EXERCISE INSTRUCTIONS =
Using the data below, output a verbatim copy of the lines between the one holding "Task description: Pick" and the one holding "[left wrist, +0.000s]", inclusive, without any pictures.
START GIVEN INFORMATION
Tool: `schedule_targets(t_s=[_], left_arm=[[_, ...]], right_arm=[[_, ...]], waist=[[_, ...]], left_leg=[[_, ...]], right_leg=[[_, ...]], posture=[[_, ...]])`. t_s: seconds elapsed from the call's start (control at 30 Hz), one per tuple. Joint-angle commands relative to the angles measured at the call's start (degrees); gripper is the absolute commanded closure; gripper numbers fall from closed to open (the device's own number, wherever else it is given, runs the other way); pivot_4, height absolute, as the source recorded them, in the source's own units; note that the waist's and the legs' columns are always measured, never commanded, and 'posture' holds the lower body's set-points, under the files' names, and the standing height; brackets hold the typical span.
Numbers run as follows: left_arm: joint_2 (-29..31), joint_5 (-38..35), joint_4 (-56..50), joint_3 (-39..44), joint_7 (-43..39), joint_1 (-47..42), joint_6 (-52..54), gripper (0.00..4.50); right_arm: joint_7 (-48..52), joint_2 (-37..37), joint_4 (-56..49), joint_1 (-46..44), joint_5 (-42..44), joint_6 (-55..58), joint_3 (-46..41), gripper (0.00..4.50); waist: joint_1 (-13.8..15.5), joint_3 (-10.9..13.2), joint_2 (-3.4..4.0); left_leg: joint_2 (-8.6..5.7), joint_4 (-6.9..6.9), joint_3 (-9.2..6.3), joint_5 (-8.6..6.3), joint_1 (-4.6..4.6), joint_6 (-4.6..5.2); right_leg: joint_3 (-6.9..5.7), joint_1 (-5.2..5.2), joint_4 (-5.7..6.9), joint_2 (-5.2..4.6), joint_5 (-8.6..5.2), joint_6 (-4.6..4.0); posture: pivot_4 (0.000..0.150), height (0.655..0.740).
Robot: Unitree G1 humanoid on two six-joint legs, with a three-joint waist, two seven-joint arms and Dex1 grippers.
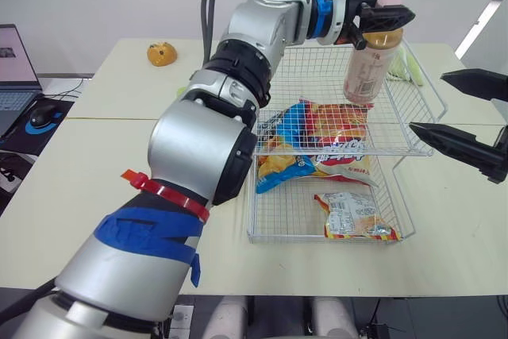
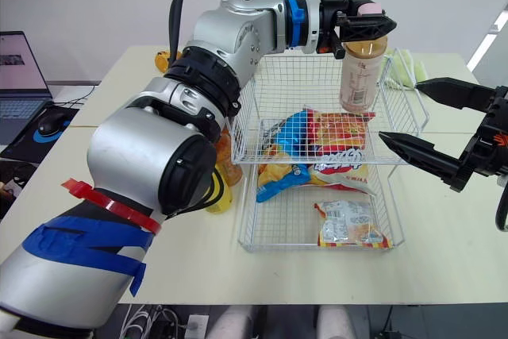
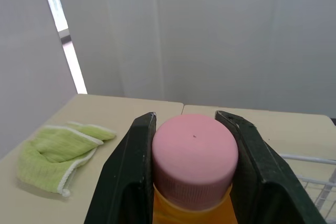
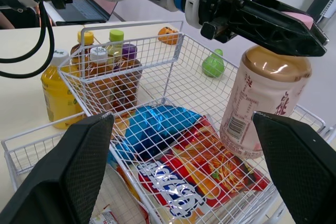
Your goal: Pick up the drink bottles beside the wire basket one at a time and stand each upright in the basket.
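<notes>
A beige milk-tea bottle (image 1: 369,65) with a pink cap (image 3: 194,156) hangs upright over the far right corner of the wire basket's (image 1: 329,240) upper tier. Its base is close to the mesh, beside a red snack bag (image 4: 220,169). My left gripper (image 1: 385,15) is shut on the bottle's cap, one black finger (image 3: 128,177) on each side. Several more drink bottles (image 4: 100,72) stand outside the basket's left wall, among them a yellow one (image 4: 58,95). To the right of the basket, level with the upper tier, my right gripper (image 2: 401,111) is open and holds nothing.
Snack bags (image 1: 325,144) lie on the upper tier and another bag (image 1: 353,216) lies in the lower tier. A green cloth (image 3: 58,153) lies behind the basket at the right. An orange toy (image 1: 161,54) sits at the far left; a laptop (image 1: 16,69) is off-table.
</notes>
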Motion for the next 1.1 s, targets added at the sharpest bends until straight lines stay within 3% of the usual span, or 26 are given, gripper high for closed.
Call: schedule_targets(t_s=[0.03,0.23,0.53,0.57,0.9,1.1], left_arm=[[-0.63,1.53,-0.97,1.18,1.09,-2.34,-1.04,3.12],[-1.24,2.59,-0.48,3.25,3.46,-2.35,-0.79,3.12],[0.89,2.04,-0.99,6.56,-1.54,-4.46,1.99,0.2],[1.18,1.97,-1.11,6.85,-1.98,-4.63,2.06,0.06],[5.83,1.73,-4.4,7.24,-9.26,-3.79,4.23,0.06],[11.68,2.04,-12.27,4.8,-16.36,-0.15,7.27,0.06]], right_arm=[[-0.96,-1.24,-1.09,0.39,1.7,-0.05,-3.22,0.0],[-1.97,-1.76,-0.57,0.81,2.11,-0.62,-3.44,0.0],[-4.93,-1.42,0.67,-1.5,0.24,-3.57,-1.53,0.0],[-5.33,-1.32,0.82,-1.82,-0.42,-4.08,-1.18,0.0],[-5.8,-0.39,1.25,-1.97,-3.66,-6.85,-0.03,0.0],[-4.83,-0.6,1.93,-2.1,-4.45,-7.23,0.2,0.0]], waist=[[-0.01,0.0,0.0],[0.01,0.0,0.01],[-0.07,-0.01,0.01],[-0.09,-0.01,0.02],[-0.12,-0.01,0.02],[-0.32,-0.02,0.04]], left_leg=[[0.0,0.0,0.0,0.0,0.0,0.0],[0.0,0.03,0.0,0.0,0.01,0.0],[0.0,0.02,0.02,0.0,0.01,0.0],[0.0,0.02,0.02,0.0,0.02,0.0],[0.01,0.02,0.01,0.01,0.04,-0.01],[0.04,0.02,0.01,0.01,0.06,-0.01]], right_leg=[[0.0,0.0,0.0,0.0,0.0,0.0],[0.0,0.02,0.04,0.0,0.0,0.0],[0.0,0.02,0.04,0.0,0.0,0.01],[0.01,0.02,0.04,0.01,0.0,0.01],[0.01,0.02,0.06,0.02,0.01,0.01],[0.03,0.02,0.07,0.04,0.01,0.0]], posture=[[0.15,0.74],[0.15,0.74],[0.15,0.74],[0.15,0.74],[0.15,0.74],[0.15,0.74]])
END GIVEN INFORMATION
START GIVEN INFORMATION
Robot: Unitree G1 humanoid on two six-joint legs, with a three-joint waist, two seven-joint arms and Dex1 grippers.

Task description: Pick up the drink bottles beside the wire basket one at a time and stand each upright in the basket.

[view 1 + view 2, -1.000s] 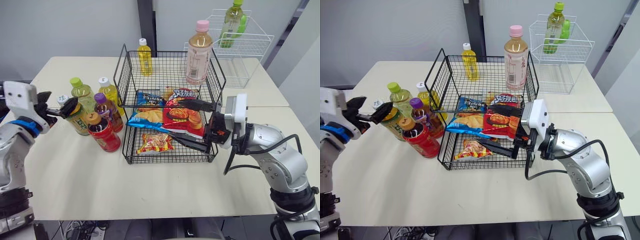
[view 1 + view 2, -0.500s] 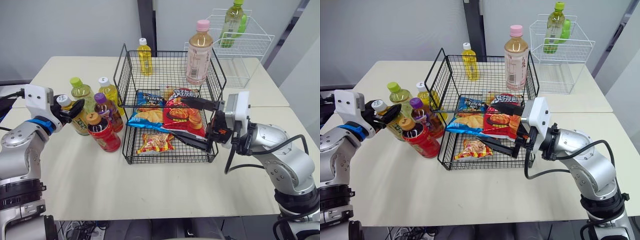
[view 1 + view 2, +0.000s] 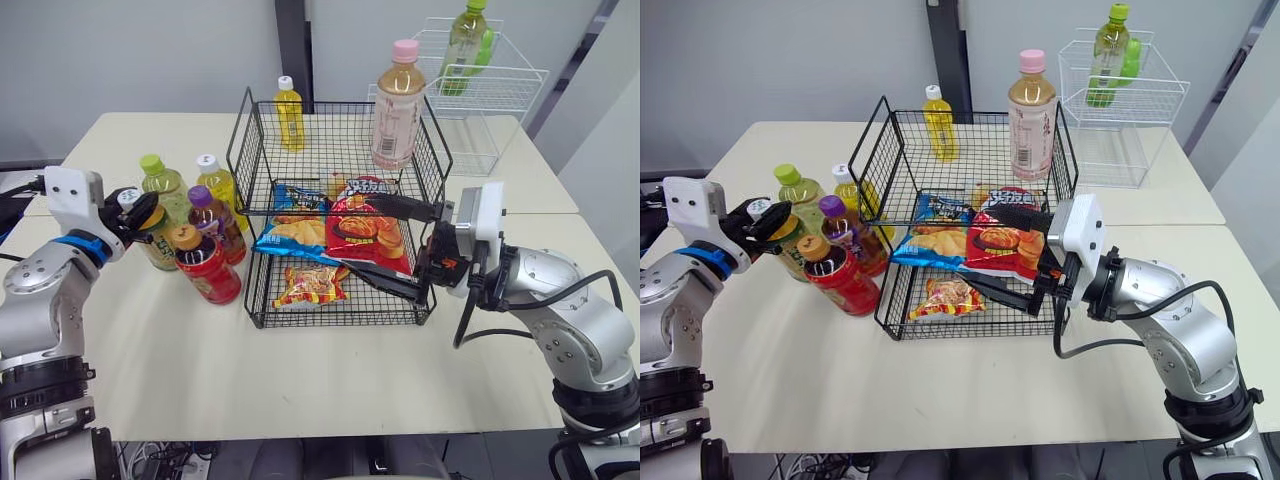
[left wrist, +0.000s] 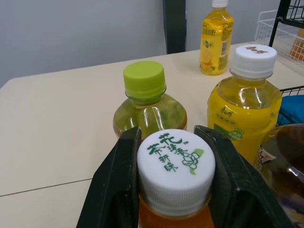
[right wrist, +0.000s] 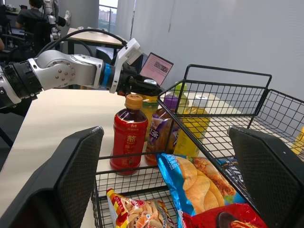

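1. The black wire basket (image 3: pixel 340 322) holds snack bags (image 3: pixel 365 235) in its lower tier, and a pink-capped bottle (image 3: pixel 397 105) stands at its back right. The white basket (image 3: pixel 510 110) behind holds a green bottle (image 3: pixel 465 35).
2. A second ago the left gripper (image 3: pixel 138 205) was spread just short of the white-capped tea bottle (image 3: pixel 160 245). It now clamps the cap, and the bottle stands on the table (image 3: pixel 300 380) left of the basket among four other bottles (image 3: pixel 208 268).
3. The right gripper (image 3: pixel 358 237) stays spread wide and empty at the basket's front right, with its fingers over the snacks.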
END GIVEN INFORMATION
PROBLEM SOLUTION =
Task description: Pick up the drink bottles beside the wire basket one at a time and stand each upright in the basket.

[view 1 + view 2, -1.000s] 
[view 1 + view 2, -0.500s] 
[view 1 + view 2, +0.000s] 
[left wrist, +0.000s] 

No additional output is needed.